After a while a small speck on the rim of the world resolved itself into a eyot or crag, so perilously perched that the waters of the fall swirled around it at the start of their long drop. A driftwood shanty had been built on it, and Rincewind saw that the top rope of the Circumfence climbed over the rocky island on a number of iron stakes and actually passed through the shack by a small round window.

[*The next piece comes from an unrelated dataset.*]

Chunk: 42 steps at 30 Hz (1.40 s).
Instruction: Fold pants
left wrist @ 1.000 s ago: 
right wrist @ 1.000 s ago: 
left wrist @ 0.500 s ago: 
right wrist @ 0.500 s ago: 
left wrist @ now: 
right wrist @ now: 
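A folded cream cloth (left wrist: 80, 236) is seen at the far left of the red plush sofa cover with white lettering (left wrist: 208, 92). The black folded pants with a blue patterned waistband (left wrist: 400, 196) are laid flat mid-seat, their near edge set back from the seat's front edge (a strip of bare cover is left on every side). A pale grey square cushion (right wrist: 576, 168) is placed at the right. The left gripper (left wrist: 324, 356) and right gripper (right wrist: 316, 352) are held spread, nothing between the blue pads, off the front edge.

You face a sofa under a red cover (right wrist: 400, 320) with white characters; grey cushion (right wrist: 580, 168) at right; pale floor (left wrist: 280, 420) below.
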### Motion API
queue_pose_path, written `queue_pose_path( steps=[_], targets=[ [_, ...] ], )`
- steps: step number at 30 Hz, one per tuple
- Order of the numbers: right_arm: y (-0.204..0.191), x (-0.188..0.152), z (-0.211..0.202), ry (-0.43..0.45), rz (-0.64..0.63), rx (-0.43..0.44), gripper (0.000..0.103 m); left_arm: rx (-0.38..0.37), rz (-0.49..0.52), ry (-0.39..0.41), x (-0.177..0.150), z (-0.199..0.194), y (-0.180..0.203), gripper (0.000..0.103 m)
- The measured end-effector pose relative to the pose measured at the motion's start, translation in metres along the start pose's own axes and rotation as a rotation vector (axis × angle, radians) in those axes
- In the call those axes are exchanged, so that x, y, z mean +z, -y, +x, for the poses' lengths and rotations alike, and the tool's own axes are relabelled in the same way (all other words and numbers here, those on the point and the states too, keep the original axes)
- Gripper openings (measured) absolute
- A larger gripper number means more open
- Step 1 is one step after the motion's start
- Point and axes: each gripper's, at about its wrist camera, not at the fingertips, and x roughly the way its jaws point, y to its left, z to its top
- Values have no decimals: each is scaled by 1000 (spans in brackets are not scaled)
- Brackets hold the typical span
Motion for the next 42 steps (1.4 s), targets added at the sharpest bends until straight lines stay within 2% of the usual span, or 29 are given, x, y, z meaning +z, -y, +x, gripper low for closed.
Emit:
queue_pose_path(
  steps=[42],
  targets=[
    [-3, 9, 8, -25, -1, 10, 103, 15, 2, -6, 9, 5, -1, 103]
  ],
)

He learned later that this was so that the troll could be alerted to the arrival of any salvage on his stretch of the Circumfence by means of a series of small bronze bells, balanced delicately on on the rope.

A floating stockade had been built out of rough timber on the hubward side of the island. It contained one or two hulks and quite a large amount of floating wood in the form of planks, baulks and even whole natural tree trunks, some still sporting green leaves. This close to the Edge the disc’s magical field was so intense that a hazy corona flickered across everything as raw illusion spontaneously discharged itself.

With a last few squeaky jerks the boat slid up against a small driftwood jetty. As it grounded itself and formed a circuit Rincewind felt all the familiar sensations of a huge occult aura—oily, bluish-tasting, and smelling of tin. All around them pure, unfocused magic was sleeting soundlessly into the world.

The wizard and Twoflower scrambled onto the planking and for the first time Rincewind saw the troll.

It wasn’t half so dreadful as he had imagined. Umm, said his imagination after a while.

It wasn’t that the troll was horrifying. Instead of the rotting, betentacled monstrosity he had been expecting Rincewind found himself looking at a rather squat but not particularly ugly old man who would quite easily have passed for normal on any city street, always provided that other people on the street were used to seeing old men who were apparently composed of water and very little else. It was as if the ocean had decided to create life without going through all that tedious business of evolution, and had simply formed a part of itself into a biped and sent it walking squishily up the beach. The troll was a pleasant translucent blue colour. As Rincewind stared a small shoal of silver fish flashed across its chest.